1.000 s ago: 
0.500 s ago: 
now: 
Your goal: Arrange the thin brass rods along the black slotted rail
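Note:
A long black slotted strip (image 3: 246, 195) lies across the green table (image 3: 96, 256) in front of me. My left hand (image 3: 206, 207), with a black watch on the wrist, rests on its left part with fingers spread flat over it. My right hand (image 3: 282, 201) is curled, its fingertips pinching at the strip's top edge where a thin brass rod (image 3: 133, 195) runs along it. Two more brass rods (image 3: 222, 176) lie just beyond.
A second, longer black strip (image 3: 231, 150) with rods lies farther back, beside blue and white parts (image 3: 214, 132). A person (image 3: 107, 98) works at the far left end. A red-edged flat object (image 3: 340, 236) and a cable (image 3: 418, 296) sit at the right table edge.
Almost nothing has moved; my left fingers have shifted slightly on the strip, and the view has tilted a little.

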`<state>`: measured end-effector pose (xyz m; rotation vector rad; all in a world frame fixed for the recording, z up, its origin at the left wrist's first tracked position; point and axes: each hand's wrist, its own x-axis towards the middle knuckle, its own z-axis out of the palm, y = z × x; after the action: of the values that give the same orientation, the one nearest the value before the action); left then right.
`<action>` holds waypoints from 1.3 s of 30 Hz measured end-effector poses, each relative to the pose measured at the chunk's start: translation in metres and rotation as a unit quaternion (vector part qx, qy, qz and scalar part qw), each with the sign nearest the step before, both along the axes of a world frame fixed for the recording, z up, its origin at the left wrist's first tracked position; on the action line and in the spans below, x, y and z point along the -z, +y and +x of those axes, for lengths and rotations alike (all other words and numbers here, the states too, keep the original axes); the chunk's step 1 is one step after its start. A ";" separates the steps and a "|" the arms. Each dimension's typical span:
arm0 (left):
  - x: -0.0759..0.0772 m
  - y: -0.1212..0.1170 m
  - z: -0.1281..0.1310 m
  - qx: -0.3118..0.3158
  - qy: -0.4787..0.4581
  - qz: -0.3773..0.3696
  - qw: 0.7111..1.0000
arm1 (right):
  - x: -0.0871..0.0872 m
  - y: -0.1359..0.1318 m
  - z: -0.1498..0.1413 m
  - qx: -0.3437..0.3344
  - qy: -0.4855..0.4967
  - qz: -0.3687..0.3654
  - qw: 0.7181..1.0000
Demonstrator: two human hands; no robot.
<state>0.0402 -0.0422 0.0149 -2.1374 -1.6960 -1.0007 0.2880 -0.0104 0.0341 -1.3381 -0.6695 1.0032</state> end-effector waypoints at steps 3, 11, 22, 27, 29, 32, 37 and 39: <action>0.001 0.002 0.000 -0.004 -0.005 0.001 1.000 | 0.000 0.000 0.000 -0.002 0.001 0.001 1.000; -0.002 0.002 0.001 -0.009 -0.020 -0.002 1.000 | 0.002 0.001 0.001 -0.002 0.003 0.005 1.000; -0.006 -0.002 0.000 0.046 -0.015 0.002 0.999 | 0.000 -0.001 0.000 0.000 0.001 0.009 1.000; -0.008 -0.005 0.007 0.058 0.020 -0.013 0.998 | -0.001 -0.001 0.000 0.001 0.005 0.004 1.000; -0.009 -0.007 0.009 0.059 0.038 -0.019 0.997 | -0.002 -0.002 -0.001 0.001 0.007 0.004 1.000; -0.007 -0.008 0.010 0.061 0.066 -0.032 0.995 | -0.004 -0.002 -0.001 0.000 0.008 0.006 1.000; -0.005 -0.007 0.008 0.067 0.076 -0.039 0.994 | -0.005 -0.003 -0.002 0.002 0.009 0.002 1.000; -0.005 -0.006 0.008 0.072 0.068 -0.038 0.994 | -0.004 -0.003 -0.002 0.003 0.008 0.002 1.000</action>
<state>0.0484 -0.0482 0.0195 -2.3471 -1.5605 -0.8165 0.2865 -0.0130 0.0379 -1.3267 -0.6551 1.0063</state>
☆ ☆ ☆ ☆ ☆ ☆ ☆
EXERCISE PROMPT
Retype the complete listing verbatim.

EXERCISE RESPONSE
1.000 s ago: 
0.500 s ago: 
now: 
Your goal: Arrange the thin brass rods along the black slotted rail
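Note:
A long black slotted strip (image 3: 246, 195) lies across the green table (image 3: 96, 256) in front of me. My left hand (image 3: 206, 207), with a black watch on the wrist, rests on its left part with fingers spread flat over it. My right hand (image 3: 282, 201) is curled, its fingertips pinching at the strip's top edge where a thin brass rod (image 3: 133, 195) runs along it. Two more brass rods (image 3: 222, 176) lie just beyond.
A second, longer black strip (image 3: 231, 150) with rods lies farther back, beside blue and white parts (image 3: 214, 132). A person (image 3: 107, 98) works at the far left end. A red-edged flat object (image 3: 340, 236) and a cable (image 3: 418, 296) sit at the right table edge.
Almost nothing has moved; my left fingers have shifted slightly on the strip, and the view has tilted a little.
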
`<state>`: measured end-effector pose (xyz m; rotation vector rad; all in a world frame fixed for the recording, z up, its origin at the left wrist's first tracked position; point and axes: each hand's wrist, its own x-axis towards the middle knuckle, its own z-axis out of the palm, y = z × x; after the action: of the values that give the same orientation, the one nearest the value before the action); left then right.
`<action>` holds waypoints from 1.3 s of 30 Hz measured end-effector poses, each relative to the pose measured at the chunk's start: translation in metres and rotation as a unit quaternion (vector part qx, qy, qz and scalar part qw), each with the sign nearest the step before, both along the axes of a world frame fixed for the recording, z up, its origin at the left wrist's first tracked position; on the action line and in the spans below, x, y and z point along the -z, +y and +x of those axes, for lengths and rotations alike (all other words and numbers here, the states too, keep the original axes); the chunk's step 1 is one step after its start. A ";" separates the steps and a "|" the arms. Each dimension's typical span:
arm0 (left):
  - x: -0.0759..0.0772 m
  - y: -0.1212..0.1170 m
  - z: -0.1281..0.1310 m
  - qx: -0.3118..0.3158
  - qy: -0.4787..0.4581
  - qz: -0.3773..0.3696
  - qw: 0.7111..1.0000
arm1 (right):
  - x: -0.0871..0.0872 m
  - y: -0.1359..0.1318 m
  - z: -0.1498..0.1413 m
  - qx: -0.3437..0.3344
  - qy: -0.4855..0.4967
  - qz: -0.3687..0.3654
  - qw: 0.7181..1.0000
Demonstrator: two human hands; no robot.
<state>0.0402 -0.0422 0.0149 -2.1374 -1.6960 -1.0007 0.2880 -0.0104 0.0341 -1.3381 -0.6695 1.0032</state> end-effector waypoints at steps 3, 11, 22, 27, 29, 32, 37 and 39: <action>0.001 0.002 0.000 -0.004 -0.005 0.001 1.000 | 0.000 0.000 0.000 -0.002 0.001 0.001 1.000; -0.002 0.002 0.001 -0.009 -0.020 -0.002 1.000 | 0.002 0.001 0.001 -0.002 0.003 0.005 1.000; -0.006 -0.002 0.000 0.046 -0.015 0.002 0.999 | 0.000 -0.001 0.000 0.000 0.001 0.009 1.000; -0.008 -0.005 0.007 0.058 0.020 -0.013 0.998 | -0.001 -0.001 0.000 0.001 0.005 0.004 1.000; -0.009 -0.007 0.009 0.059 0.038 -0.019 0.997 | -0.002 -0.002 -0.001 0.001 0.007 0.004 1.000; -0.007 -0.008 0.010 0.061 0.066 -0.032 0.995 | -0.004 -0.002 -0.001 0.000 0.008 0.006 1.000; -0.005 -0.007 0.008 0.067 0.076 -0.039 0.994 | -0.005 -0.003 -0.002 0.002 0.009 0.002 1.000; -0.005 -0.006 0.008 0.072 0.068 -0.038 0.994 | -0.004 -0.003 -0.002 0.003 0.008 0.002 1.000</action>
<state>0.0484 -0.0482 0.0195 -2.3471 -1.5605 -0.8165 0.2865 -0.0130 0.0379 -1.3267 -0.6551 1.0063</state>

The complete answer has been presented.